Под самым окном стояли бабы с огромными корзинами красной редиски и, брызгая на нее водой, приговаривали; «Редисочка, как роза…» Подростки в коротких штанах, нарядные женщины, рабочие и служащие со станции быстро проходили по улице. Было очень шумно, пыльно, солнечно и оживленно. Алек, захваченный внезапным порывом изумления, вновь почувствовал, что ничего не понимает и не находит здесь для себя места. С трудом он отделался от этого тягостного ощущения.
— Не всегда тут весело, — сказала ему Лиля на прощание, еще раз пригласив зайти.
Билинский вышел на улицу. Со стороны Маршалковской послышался хор «бравых» голосов. Солдаты шли по мостовой и пели, отбивая шаг. Песня была совсем незнакома ему.
— Неужели? — сказал он самому себе. — Опять армия? Все da capo?
На тумбах и заборах белели афиши: «Ансамбль песни и пляски под руководством Барбары Будной…» Алек улыбнулся.
— Еще одна знакомая фамилия, — прошептал он.

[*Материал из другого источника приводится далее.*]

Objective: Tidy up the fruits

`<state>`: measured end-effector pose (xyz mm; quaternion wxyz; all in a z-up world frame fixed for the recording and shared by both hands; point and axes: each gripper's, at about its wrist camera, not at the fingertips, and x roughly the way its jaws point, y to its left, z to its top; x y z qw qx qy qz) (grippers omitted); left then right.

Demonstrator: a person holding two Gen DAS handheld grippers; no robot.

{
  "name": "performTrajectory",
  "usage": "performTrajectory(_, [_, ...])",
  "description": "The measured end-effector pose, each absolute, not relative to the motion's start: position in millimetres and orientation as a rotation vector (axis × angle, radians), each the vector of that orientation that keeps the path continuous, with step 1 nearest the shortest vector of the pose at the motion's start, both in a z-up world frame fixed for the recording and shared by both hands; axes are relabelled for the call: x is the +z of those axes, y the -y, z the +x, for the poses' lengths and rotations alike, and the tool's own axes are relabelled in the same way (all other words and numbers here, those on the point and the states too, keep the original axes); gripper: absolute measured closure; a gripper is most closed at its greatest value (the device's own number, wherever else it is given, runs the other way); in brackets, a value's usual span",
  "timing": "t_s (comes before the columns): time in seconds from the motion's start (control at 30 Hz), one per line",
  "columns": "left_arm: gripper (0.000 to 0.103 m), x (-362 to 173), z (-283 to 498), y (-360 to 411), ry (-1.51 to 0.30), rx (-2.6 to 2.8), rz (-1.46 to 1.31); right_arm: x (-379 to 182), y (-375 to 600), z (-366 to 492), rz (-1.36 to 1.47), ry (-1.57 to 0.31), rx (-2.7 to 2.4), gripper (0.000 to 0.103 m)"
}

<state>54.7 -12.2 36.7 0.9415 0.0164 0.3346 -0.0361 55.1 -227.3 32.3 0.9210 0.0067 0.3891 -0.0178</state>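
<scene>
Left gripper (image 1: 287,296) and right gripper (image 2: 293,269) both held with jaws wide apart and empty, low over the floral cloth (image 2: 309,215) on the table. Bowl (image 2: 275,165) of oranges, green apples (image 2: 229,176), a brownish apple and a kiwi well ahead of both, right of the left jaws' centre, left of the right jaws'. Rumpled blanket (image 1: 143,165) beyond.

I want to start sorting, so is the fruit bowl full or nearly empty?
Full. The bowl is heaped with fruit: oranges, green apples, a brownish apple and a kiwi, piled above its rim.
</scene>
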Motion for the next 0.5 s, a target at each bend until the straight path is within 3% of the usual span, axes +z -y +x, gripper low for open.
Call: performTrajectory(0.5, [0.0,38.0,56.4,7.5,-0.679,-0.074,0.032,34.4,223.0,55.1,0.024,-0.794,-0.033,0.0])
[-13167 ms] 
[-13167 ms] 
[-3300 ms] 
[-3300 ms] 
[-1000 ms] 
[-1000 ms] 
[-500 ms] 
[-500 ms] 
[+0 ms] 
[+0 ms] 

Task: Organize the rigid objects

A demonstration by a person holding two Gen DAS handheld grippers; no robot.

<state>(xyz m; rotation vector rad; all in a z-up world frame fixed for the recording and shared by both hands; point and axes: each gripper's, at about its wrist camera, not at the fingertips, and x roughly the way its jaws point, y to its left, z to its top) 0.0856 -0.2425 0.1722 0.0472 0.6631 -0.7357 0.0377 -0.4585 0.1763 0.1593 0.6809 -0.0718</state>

Со своим маленьким сундучком и солдатским мешком Билинский забрался в вагон электрички. В такую рань в сторону Миланувка пассажиров ехало мало. Электричка гулко прогремела среди руин и высоких куч мусора и остановилась на границе города. За бесконечными завалами битого кирпича открывались зеленые поля. Алек по-прежнему словно грезил наяву, все казалось ему таким же, как лицо случайно встреченной кузины: очень знакомым и вместе с тем чужим, ведь столько лет и событий отделяло его от всего этого.
Когда проехали Михаловицы, пейзаж за окном вагона из пригородного превратился в деревенский.
В Новой Вси Алек вдруг увидал длинный зеленый луг, ярко-изумрудный, с полоской голубой воды, убегающей к горизонту. На ослепительно освещенном лугу паслись рыжие лошади. На зеленом фоне в лучах восходящего солнца они казались почти красными. «Я написал бы их киноварью», — вдруг подумал Билинский. На краю луга, у самой насыпи, стоял огромный индейский петух. Индюк, чертя крыльями по земле и распустив хвост, выставлял напоказ раздутую, в коралловом ожерелье шею и притопывал то одной, то другой ногой. А перед ним застыла, слегка вскинув голову, точно пораженная великолепием чужого самца, невзрачная серая курица. Алек рассмеялся.